Et puis elle est tombée malade. Aucun spécialiste n’a trouvé la raison de ses divers maux. Elle pleurait souvent, sans aucune raison apparente. Elle ne comprenait plus rien ni personne. Peu la comprenait. Tout l’épuisait. Dormir ne la reposait plus. Elle avait mal. Jusqu’à ce qu’elle devienne bleue et coincée au lit. Un médecin lui a dit « mais vous êtes spasmophile ! Ça se traite ». Un caméléon spasmophile, c’était du jamais vu. C’était surtout peu sérieux. « Tout ça, c’est dans votre tête ! »s’est-elle entendu dire maintes fois.

Une amie, elle aussi, rouge, blanche rose et souvent bleue est venue en vacances un été. L’été où tout a commencé- inexorablement lentement mais sûrement- jusqu’à la piste d’un diagnostic l’année suivante : le spectre autistique. Cette chère amie venait d’être diagnostiquée autiste Asperger.

Un caméléon spectre et autiste !? Allons donc.

Kalamita a suivi la piste, mais les spécialistes, une nouvelle fois unanimes, ont répondu « non, ce caméléon est rose mais pas autiste ! Même si elle se situe dans le continuum, aux frontières du spectre, avec des fortes caractéristiques et un trouble de l’attention » (le fameux trouble qui n’en est pas un).

Kalamita s’est faite une raison, bien qu’elle reste dubitative. Après tout, elle est un caméléon en bien meilleure santé depuis qu’elle a du cesser de travailler. Certes, elle fonctionne autrement. Elle navigue à vue, sans boussole, dans toutes les directions. Elle continue à chercher à comprendre le monde dans lequel elle vit sans parvenir à faire pareil, car elle perçoit la vie à sa façon. Elle peut être maladroite, dans la lune, hypersensible, désagréable quand elle fatigue, déconnectée quand elle est épuisée et un rien l’épuise bien plus vite que la moyenne. Le souci c’est ne pas savoir pourquoi elle est différente et…quoi faire de cette différence, rarement un atout. Ça la ramène parfois sur le chemin où elle finit par devenir l’ombre d’elle-même.

Kalamita se dit que si elle savait enfin ce qui la rend spéciale mais qui est aussi mal accepté et mal perçu par son entourage, elle serait au moins rayée : rouge, blanc, rose et bleu et d’autres couleurs. Elle se sentirait presque complète et moins décalée. Toutes les pièces du puzzle seraient assemblées.

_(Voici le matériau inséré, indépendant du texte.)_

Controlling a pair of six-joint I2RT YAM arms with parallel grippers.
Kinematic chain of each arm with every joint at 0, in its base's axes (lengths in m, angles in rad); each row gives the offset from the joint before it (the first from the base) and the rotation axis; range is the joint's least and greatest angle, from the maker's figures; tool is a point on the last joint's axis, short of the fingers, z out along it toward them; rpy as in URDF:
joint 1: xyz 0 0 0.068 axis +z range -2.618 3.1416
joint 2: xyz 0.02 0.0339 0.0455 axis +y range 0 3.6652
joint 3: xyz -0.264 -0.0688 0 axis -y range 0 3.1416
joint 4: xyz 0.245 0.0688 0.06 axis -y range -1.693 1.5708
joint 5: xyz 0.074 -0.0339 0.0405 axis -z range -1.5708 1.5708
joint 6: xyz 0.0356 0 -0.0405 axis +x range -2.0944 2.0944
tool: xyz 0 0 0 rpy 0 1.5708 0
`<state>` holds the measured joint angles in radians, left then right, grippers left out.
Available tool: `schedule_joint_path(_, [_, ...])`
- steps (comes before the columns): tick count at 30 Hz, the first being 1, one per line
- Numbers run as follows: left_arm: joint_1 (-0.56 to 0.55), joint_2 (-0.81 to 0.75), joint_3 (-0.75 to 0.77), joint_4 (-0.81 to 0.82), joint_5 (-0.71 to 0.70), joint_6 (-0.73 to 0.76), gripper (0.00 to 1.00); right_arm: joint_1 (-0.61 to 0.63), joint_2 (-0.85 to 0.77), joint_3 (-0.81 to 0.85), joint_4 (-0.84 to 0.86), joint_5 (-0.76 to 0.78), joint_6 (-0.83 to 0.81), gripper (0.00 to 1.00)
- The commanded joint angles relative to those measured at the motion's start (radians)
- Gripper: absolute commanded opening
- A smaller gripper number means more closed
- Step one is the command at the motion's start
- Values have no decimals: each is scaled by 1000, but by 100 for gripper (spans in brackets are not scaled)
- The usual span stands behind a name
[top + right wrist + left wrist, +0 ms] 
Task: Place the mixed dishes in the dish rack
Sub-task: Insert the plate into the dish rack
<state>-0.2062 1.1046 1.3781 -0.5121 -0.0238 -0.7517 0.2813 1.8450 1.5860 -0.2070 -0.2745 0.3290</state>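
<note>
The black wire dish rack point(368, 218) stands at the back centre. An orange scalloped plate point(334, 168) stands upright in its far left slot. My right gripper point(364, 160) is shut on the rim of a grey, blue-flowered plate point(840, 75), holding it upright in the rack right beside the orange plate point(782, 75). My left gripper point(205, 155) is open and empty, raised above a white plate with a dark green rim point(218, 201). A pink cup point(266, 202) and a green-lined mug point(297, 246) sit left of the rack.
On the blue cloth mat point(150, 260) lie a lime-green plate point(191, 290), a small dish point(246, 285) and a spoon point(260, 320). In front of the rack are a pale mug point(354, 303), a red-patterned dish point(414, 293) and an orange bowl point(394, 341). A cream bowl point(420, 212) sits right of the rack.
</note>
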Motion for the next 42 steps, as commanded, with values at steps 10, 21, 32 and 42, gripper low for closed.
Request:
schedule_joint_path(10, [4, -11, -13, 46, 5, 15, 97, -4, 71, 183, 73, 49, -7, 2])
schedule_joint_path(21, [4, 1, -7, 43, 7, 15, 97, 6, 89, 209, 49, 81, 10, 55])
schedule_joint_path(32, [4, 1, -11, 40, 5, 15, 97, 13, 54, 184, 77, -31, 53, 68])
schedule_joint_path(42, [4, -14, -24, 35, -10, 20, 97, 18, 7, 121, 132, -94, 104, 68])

Kalamita a parfois l’impression qu’elle touche au but. Il lui semble qu’il ne manque plus qu’une pièce à ce vaste puzzle. Le temps passe. Elle parvient à vivre sans cette pièce. C’est possible. Souvent douloureux. La douleur est une fidèle compagne. Un jour il faudra qu’elle s’en aille cette douleur et que la sérénité la remplace. Alors, Kalamita cherche en elle, car à l’extérieur, personne n’a su répondre à ces mille questions. Chaque rencontre est un beau morceau du chemin qui l’aide à avancer. La réponse à la question, c’est à elle de la trouver.

Le rapport avec Planète EJE  ? L’enfant intérieur.  C’est lui qui détient les secrets et les clés.